Every panto needs a dame and Philip Elvy as Nanny Fanny Adams, wearing the most outlandish costumes, was outstanding and had an excellent rapport with the audience.

Matthew Grace returned for his eighth appearance as Billy Bumpkin, but this year wanted to be known by his own name, which created much hilarity – everyone loved him.

There was strong support from Charlie Bassett Cross and Therese O'Sullivan as the courtier and the company of enthusiastic local youngsters were spot-on. Ben Barrow is the reluctant Prince who breaks the spell and wakes up Aurora.

There was oodles of audience participation, a slosh scene with a very unexpected twist, loads of local references, slick choreography by Holly Hughes and the most exhausting hilarious delivery of the song "if I were not in pantomime this is what I'd be".

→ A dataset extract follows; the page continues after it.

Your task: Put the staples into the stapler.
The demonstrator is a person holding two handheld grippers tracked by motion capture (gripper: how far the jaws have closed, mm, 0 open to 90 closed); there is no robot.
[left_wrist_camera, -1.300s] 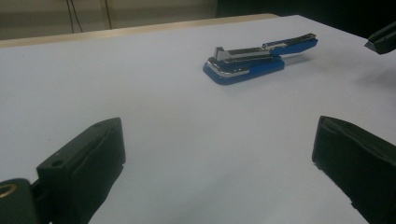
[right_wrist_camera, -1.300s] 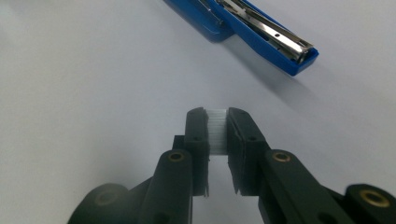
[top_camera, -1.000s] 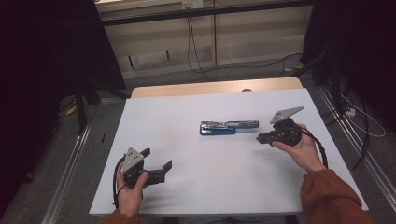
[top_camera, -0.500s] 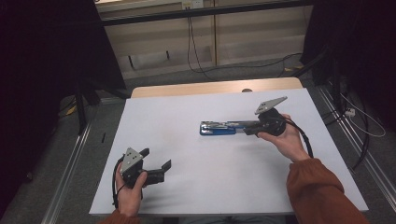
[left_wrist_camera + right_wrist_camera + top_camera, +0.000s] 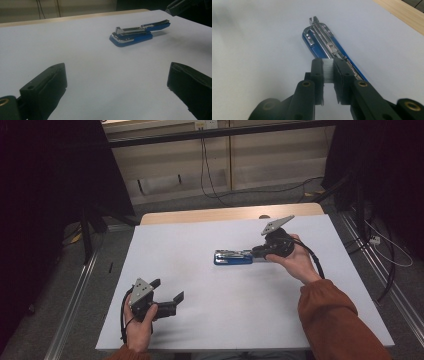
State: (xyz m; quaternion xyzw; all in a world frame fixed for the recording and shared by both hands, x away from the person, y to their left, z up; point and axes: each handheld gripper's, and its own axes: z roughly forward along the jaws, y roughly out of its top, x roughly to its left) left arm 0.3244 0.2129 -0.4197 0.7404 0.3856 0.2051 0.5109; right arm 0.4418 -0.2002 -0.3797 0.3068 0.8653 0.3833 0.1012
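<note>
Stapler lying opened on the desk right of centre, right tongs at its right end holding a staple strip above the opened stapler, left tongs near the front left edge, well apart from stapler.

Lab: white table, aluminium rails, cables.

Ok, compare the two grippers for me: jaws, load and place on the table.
The left gripper has its jaws spread wide with nothing between them; the right gripper has its jaws closed on a strip of staples.
The left gripper sits near the table's front left edge, apart from the blue stapler; the right gripper is right over the open stapler's rear end.
Both are black, hand-held and carry a grey plate on top.
</note>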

Perfect ingredients to start celebrating the Christmas season, oh yes it was!

Book your tickets soon.


Review from Newbury Theatre.

We’re back again in Newbury Bottom but this year’s panto has been written by Plested and Brown and directed by Adam Brown. The show is introduced by Fairy Frappuccino (Lara Denning) who takes us into a rousing song and dance opening of What a Picture from Half a Sixpence, reimagined here as What a Panto. And oh boy, it certainly is.

King Arthur Rightus (Nick Read) – Danny Dyer to a T – announces a royal birth, Princess Aurora, who is about to be christened. Enter Fairy Frap’s wicked sister Fairy Kruger who puts a curse on the Princess which says that she will die on her 21st Birthday. Katherine Bennett-Fox is splendidly evil as Kruger, and seems impervious to the boos she gets from the audience.

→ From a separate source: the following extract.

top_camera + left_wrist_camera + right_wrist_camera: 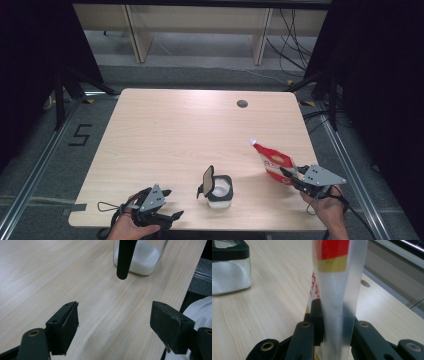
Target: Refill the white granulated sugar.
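A red and white refill pouch (pixel 273 162) with a white spout tip is pinched at its lower end by my right gripper (pixel 294 178) near the table's right front edge. In the right gripper view the pouch (pixel 337 290) stands squeezed between the two black jaws. A clear square jar (pixel 220 190) holding white powder sits at the front middle, its black lid (pixel 207 181) flipped up on the left side. My left gripper (pixel 167 204) rests at the front left, open and empty. The left gripper view shows the jar (pixel 140 258) beyond the spread jaws.
The wooden table (pixel 175 130) has a round cable hole (pixel 242 104) at the far right. Floor rails and black stands flank the table. A white sleeve (pixel 200 307) shows past the table edge in the left gripper view.
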`<state>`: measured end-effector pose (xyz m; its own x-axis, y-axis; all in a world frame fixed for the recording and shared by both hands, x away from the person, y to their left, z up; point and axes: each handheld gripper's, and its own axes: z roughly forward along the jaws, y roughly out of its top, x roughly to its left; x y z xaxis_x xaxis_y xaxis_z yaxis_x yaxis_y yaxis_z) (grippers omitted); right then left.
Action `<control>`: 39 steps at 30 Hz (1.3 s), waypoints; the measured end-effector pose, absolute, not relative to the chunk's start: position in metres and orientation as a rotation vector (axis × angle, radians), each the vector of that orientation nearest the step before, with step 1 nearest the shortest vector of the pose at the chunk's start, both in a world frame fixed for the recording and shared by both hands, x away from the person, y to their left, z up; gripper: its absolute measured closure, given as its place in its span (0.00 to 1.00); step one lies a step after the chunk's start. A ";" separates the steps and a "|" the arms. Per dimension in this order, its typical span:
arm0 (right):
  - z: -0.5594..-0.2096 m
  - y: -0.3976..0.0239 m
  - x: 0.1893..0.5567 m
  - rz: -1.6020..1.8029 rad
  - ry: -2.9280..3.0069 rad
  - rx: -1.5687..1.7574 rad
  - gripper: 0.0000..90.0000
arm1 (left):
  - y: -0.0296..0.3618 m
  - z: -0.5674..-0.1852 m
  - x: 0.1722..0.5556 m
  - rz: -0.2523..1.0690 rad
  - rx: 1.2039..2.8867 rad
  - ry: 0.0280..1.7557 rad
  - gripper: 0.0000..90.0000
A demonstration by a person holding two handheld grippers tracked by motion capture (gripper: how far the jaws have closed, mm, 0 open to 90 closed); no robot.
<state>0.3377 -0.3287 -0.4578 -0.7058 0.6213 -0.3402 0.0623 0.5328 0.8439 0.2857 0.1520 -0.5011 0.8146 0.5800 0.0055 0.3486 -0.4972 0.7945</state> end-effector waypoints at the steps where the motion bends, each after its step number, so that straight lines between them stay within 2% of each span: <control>1: -0.458 -0.330 0.338 1.146 2.141 0.574 0.86 | 0.152 -0.501 0.286 0.344 2.140 0.681 0.25; 23: -0.470 -0.364 0.331 1.218 2.077 0.786 0.84 | 0.152 -0.501 0.285 0.353 2.136 0.679 0.25; 31: -0.467 -0.360 0.323 1.165 2.098 0.947 0.59 | 0.152 -0.498 0.284 0.324 2.148 0.677 0.25; 33: -0.468 -0.360 0.319 1.161 2.101 1.012 0.53 | 0.150 -0.500 0.284 0.331 2.101 0.697 0.25; 39: -0.463 -0.361 0.304 1.169 2.073 1.138 0.44 | 0.150 -0.498 0.283 0.315 2.092 0.697 0.25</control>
<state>0.3037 -0.3609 -0.4634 -0.5269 0.8497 -0.0207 0.4217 0.2825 0.8616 0.2833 0.1505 -0.4979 0.8103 0.5851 -0.0335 0.3609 -0.4532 0.8151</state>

Now the King needs a nanny for Aurora, and Nanny Fanny Adams fits the bill. This is Philip Elvy in full dame mode with a sumptuous wardrobe of clothes and a rather scary hairdo. She wastes no time in wading into the audience and selecting a victim to sit on the naughty step. And don’t think you’re safe if you’re in the middle of a row – one or other of the cast may still get you. You’re probably safe in the circle though.

We can’t have a Corn Exchange panto without Billy Bumpkin, and better late than never he appears but tells us he wants to go upmarket and be known as Matt Grace (that name sounds familiar).

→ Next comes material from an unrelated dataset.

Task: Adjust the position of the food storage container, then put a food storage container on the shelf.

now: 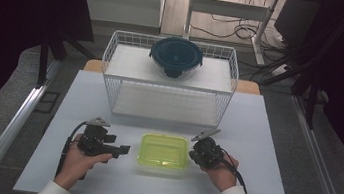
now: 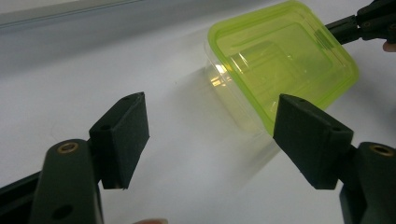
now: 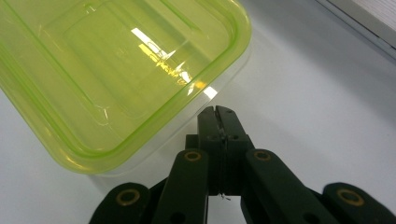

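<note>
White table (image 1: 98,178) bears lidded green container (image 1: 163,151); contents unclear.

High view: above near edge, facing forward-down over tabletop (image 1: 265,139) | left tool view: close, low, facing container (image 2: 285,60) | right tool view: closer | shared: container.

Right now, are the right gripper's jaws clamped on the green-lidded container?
No, the right gripper has its jaws pressed together, empty, just beside the green-lidded container.
</note>
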A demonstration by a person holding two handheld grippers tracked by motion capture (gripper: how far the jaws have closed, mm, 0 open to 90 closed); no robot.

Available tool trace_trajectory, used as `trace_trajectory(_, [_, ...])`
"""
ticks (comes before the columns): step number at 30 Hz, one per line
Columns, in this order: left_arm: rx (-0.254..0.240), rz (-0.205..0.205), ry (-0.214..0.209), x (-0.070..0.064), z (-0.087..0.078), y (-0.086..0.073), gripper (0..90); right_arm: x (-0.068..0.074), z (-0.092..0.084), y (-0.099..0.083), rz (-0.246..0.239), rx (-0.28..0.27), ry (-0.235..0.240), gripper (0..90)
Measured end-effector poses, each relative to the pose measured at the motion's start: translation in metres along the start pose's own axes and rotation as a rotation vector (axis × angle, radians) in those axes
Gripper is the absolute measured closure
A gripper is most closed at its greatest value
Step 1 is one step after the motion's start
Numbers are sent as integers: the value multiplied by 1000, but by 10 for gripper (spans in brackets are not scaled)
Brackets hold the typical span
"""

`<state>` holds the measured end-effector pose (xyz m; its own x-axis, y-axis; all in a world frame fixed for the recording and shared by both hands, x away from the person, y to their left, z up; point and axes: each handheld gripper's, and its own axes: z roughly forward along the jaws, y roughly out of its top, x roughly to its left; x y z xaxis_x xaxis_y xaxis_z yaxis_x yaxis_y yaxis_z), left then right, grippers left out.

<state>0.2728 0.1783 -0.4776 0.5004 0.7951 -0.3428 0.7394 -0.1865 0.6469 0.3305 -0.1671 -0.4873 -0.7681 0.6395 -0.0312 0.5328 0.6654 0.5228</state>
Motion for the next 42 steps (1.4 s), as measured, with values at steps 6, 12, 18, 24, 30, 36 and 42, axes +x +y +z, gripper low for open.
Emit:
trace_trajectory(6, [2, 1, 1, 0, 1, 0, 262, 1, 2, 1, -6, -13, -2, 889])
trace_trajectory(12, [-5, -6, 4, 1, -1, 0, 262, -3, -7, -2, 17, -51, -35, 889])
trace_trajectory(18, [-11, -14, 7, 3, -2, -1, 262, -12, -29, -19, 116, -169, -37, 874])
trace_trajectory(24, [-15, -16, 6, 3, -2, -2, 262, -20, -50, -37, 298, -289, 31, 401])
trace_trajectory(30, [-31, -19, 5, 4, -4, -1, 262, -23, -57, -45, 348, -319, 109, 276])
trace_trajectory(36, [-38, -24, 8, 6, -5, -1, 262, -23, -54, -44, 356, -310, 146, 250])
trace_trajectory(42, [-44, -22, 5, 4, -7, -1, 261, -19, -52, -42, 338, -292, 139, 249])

We step quickly through Aurora’s first 20 years and find she’s become a vet, and what she does with her thermometers and the rear end of a cow probably isn’t for the squeamish. Jay Alexandra Bennett is the lovely Aurora and tension rises as her 21st birthday approaches. Fairy K reappears, searching for Aurora and singing a song dissing the ‘Common People’ – us. We really hate her now, and even more when she’s rude about Thatcham!

Meanwhile Nanny is trying to get her birthday cake decorated, which for some inexplicable reason involves icing being sloshed down from on high. When they cover the stage with tarpaulins, you know someone’s going to get gunked – my money was on Billy.

Finally, despite warnings from the audience, Aurora does prick her finger on the spinning wheel and falls into a deep sleep.

Fuelled by ice cream and sweets, we’re ready for Act 2. But we’re lacking a prince to rescue Aurora. Don’t worry, we get one, and head towards the finale with Aurora, the King, Nanny and Billy singing the song If I Were Not in Pantomime This Is What I’d Be… with their choices of alternative careers becoming increasingly violent and manic. A hilarious end to the proceedings.

With strong, well-differentiated characters, fast action, excellent singing and dancing, and good audience interaction, this boisterous panto ticks all the boxes and is great family entertainment for all ages except the very young. Some of the jokes and double entendres were definitely for the grown-ups, but nothing in excess (if you want the excess, there are some adult-only performances!).

The cast was augmented by six local children from the Corn Exchange’s Young Company. They did a splendid job acting (including Noel, Sandi, Prue and Paul from Bake Off), dancing and singing. A special mention should go to the drunken vicar, but there’s no name-check in the programme – well done, you know who you are.

My co-reviewers thought the best bit was the cow’s bottom scene (Ellie) and the final If I Were… song (Dominic). Their favourite character was Nanny (Ellie) and Billy (Dominic).